Балинт остался стоять. — Сабо обучал меня.
— Только что он подкараулил меня на углу, когда я в мастерскую шел, — отдуваясь и отирая платком пот, пропыхтел Битнер, — и стал грозить, что распорет мне живот, если я не возьму его назад.
Балинт смотрел на елейное и одновременно взбешенное лицо мастера.

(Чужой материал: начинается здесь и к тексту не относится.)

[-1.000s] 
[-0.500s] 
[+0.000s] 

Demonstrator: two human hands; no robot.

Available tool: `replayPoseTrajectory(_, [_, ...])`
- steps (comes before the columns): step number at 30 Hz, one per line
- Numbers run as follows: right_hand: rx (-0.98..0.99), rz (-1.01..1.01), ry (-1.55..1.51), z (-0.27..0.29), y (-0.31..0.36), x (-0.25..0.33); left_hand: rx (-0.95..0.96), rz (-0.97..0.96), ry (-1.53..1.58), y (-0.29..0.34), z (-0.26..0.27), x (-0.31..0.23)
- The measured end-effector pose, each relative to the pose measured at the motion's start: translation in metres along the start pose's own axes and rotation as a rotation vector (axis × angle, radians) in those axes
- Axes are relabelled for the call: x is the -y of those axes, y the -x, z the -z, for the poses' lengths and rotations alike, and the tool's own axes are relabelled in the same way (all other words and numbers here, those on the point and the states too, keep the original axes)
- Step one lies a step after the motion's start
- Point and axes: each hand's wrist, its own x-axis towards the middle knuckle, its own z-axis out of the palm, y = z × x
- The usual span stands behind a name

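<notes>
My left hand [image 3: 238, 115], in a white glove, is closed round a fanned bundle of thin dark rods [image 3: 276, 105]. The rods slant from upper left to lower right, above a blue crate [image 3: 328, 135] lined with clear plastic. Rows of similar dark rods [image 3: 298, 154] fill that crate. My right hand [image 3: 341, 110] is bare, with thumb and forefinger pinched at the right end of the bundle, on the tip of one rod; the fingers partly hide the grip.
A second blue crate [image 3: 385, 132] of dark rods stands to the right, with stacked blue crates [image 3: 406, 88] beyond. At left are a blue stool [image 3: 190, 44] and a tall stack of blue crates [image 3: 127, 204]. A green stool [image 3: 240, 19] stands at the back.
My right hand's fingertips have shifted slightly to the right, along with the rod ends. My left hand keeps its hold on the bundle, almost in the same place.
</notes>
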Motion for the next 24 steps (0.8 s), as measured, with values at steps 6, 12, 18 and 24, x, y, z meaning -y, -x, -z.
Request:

— Ты про него что знаешь? — спросил Битнер.
— Это вы о чем?
— Что он болтал обо мне за моей спиной? Может, и раньше под меня подкапывался?
Балинт промолчал.
— Как он судил обо мне? — спросил Битнер. — Не говорил ли, часом, будто я предаю рабочих?
— Такого не говорил.
— Ага, такого не говорил, — повторил Битнер. — Ну, а не говорил, например, что я социал-фашист?
Балинт покачал головой.
— Точно помнишь? Слово «социал-фашист» не говорил? Или не говорил — горе-демократ!
Балинт засмеялся.
— Не говорил.
— Больно уж ты веселый, — проворчал мастер. — Ну, а что он про меня говорил?
Балинт не ответил.
— Угрожал, может быть? Мол, так и так, он со мной рассчитается?
Балинт продолжал молчать. Вдруг жирное, красное, все в сердитых морщинах лицо мастера необъяснимо изменилось, стало приторно ласковым, и он улыбнулся парнишке, словно добрая усатая фея.